Office hour: Wednesday 12:30-1:30 in PDL C440
Course description: In this course we analyze functions on the vertices of the hypercube where the main
tool of choice is Fourier analysis. We will see a rich set of applications to combinatorics and theoretical
computer science, in particular hardness of approximation. The course is inspired by the terrific textbook
by O’Donnell from 2014 where we add some more recent topics. Depending on the available time we plan to cover the following chapters:

Introduction
Linearity testing
The Goldreich-Levin algorithm
Hardness of Approximation I (via PCP Theorem + Parallel Repetition)
Hypercontractivity
The invariance principle
The Majority is Stablest Theorem
Hardness of Approximation II — The Unique Games Conjecture and Hardness for
MaxCut
Induced subgraphs of hypercubes
The Aaronson-Ambainis Conjecture
The Bohnenblust-Hille Inequality

Prerequisites: This is a graduate class and a rigorous mathematical introduction to the analysis of boolean functions. Solid skills in linear algebra, analysis and probability will be helpful.
Lecture notes: The main source and inspiration for this course is the textbook
- Analysis of Boolean Functions by Ryan O'Donnell. Cambridge University Press 2014, ISBN 978-1-10-703832-5, pp. I-XX, 1-423.
  Available for free under https://arxiv.org/abs/2105.10386
Additionally, lecture notes by the instructor of this course can be found here. Updates will be posted later. I would appreciate an email if you find a mistake/typo.
Required Work:

Your grade will be based on homework assignments. Homeworks are due weekly on Fridays on GradeScope. I will post homework problems on this webpage. Homework due in a particular week will be posted on Friday the week before (occasionally the posted homework will contain a problem based on material covered in the upcoming Monday lecture).
Students are expected to read the lecture notes in parallel to the lecture.
NO EXAMS

Collaboration policy: You may work with other students in finding solutions to homework problems. You may submit in groups up to 3 -- I expect everyone involved to have a sizable contribution.
Discussion forum: Other than in office hours, you may ask questions on course content and homework on the course discussion forum.

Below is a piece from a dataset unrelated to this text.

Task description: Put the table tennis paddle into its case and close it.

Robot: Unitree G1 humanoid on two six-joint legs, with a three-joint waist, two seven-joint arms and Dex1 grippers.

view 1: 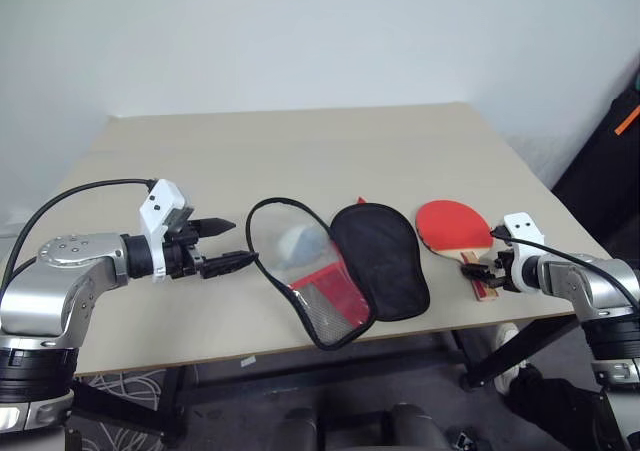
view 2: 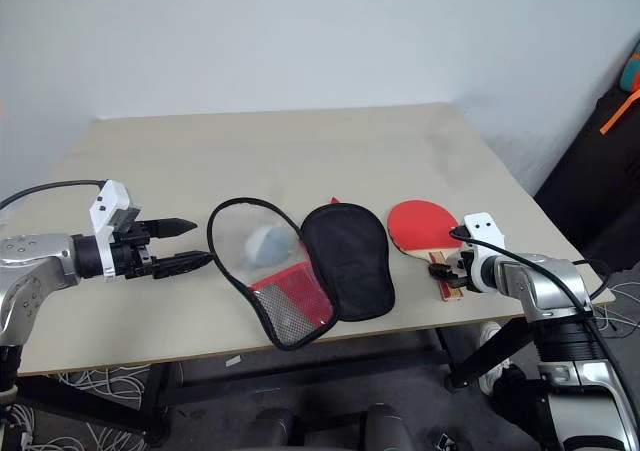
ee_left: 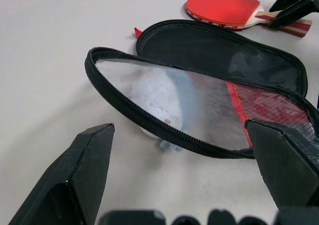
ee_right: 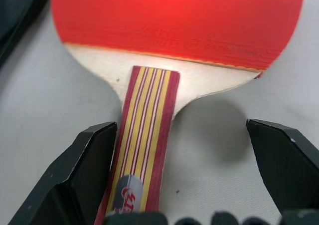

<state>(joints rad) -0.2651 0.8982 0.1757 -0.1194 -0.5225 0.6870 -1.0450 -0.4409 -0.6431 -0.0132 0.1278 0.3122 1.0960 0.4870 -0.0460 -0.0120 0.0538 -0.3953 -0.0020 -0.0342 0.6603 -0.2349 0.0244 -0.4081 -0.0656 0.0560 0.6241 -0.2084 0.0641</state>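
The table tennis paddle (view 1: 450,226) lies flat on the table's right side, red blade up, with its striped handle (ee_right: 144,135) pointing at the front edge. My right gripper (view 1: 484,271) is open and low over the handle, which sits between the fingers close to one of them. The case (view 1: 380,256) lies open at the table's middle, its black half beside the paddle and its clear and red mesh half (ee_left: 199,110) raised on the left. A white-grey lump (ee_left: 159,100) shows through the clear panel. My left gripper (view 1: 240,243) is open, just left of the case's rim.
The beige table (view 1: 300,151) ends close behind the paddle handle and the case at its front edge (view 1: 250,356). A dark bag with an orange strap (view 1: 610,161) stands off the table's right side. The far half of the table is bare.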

Wednesday, Sep 24, 2025. Sections 1.1 and 1.2 in the notes.
Friday, Sep 26, 2025. Convolution and restrictions.
Monday, Sep 29, 2025: Chapter 1: Finished restrictions. Started with noise stability
Wednesday, Oct 1, 2025: Noise stability
Friday, Oct 3, 2025: Finished Chapter 1
Monday, Oct 6, 2025: Chapter 2: Linearity test
Wednesday, Oct 8, 2025: Chapter 3: The Goldreich-Levin algorithm
Friday, Oct 10, 2025: List decoding of Walsh-Hadamard code. Chapter 4: PCP verifiers and constraint satisfaction.
Monday, Oct 13, 2025: Chapter 4: Label Cover
Wednesday, Oct 15, 2025: Chapter 4: Parallel repetition, beginning of Noisy Linearity Test
Friday, Oct 15, 2025. Chapter 4: The Noisy Linearity + constraint test.

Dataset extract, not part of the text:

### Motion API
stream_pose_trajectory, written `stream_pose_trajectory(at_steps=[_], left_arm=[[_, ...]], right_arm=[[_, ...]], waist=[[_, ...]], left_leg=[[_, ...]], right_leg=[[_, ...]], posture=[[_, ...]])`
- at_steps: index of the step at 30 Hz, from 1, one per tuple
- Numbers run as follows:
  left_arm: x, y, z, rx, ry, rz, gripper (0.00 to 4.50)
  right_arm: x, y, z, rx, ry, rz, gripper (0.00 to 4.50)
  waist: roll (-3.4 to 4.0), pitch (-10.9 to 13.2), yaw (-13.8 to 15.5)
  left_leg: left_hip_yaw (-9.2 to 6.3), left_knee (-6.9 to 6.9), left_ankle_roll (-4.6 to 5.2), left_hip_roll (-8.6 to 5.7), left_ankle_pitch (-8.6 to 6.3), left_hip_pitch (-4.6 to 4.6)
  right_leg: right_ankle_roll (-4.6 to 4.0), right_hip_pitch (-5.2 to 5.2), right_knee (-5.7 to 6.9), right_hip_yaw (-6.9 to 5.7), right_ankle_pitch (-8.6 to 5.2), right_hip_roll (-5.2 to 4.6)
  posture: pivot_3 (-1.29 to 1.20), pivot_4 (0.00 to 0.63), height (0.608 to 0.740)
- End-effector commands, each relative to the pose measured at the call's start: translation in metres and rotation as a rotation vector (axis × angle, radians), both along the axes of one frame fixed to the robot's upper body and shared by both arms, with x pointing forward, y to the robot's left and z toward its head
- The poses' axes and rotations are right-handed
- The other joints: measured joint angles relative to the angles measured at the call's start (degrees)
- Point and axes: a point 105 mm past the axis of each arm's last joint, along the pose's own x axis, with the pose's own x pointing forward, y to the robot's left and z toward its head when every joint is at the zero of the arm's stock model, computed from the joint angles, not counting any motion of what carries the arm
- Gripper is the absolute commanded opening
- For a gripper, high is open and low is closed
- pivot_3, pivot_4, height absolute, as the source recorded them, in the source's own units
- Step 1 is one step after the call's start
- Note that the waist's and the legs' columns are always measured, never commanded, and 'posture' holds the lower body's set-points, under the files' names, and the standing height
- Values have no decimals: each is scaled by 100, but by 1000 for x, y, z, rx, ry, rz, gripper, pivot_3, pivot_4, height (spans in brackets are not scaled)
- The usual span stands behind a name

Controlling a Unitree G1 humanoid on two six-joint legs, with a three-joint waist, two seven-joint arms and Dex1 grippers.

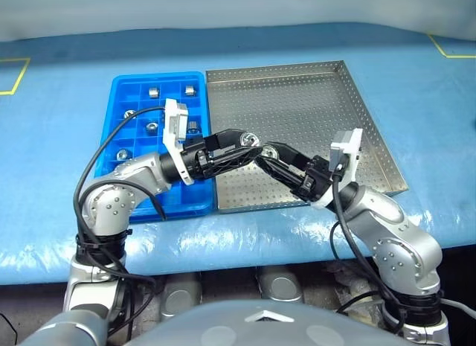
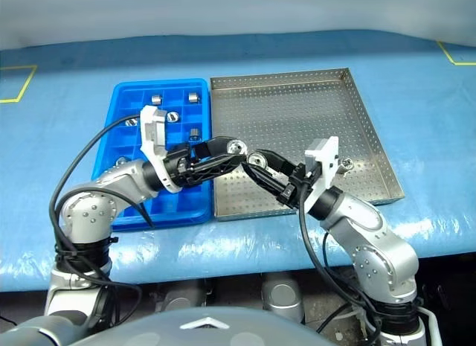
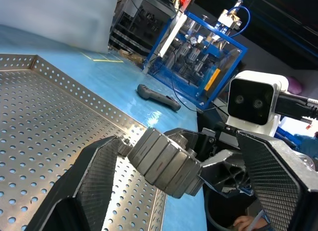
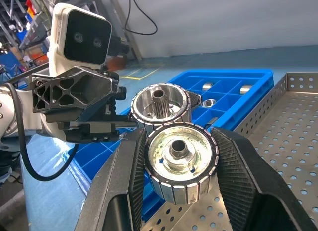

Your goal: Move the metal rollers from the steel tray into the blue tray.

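Nearest, the right hand (image 4: 176,179) is clenched on a metal roller (image 4: 180,161), its two black fingers (image 4: 233,166) pressed against the ribbed sides. Just beyond it a second roller (image 4: 160,103) sits at the tips of the left hand (image 1: 249,146), whose fingers (image 3: 102,166) stand spread on either side of that roller with a gap showing, so it is released rather than gripped. Both hands meet above the near edge of the steel tray (image 1: 312,100), close to its border with the blue tray (image 1: 123,89). Farther back, several more rollers (image 1: 154,92) lie in the blue tray's compartments. Both trays rest on the blue-covered bench (image 1: 67,145).
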Motion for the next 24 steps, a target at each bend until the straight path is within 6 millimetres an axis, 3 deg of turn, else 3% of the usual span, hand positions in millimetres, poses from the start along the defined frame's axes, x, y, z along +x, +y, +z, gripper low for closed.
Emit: stream_pose_trajectory(at_steps=[1, 2, 9, 17, 22, 24], left_arm=[[-1, -3, 5, 13, -44, -2, 4125], [-1, -3, 3, 19, -39, -1, 4125], [0, -2, -1, 39, -28, 0, 1903], [1, -4, -7, 56, -3, 15, 1808], [5, -8, -17, 75, 78, 43, 1808], [3, -13, -20, 82, 106, 37, 1808]], right_arm=[[-6, 4, 15, 24, -67, 19, 1697], [-5, 4, 15, 24, -68, 18, 1697], [-3, 2, 16, 31, -68, -1, 1697], [5, -5, 15, 0, -78, -63, 1697], [28, -27, -15, -500, -153, -259, 1697], [32, -33, -18, -627, -193, -294, 1697]], waist=[[0, 0, 2], [0, 0, 1], [0, 0, -1], [0, 0, 2], [0, 0, 4], [-1, 1, 6]], left_leg=[[0, 0, 0, 0, 0, 0], [0, 0, 0, 0, 0, 0], [0, 0, 0, 0, 0, 0], [0, 0, 0, 0, 0, -1], [5, 4, 0, -2, 0, 0], [5, 4, 0, -2, 0, -2]], right_leg=[[0, 0, 0, 0, 0, 0], [0, 0, 0, 0, 0, 0], [0, -1, 0, 0, 0, 1], [0, -1, 0, 0, 0, 0], [4, -1, -1, 4, 2, -1], [4, -4, -1, 4, 2, -1]], posture=[[-130, 150, 740], [-130, 150, 740], [-131, 150, 740], [-126, 150, 740], [-130, 150, 740], [-132, 150, 740]])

Last day of class will be Friday, Dec 5, 2025.

You can check your points on the GradeScope webpage.

Sep 23, 2025: Fixed statement of Prop 1.22 (2nd equation only holds for boolean case). In Lemma 1.32, rho-stable influence depends on f.
Sep 26, 2025: Prop 1.10: The 2^n scaling needed to be 2^(-n).
Oct 1, 2025: Moved the I[f] <= deg(f) bound from Chapter 10 to Chapter 1. Chapter 2: Def of dist needed != instead of =.
Oct 8, 2025: Expanded the chapter on the Goldreich-Levin algorithm a bit.
Oct 13, 2025: Corrected the soundness vs completeness parameter in Chapter 4.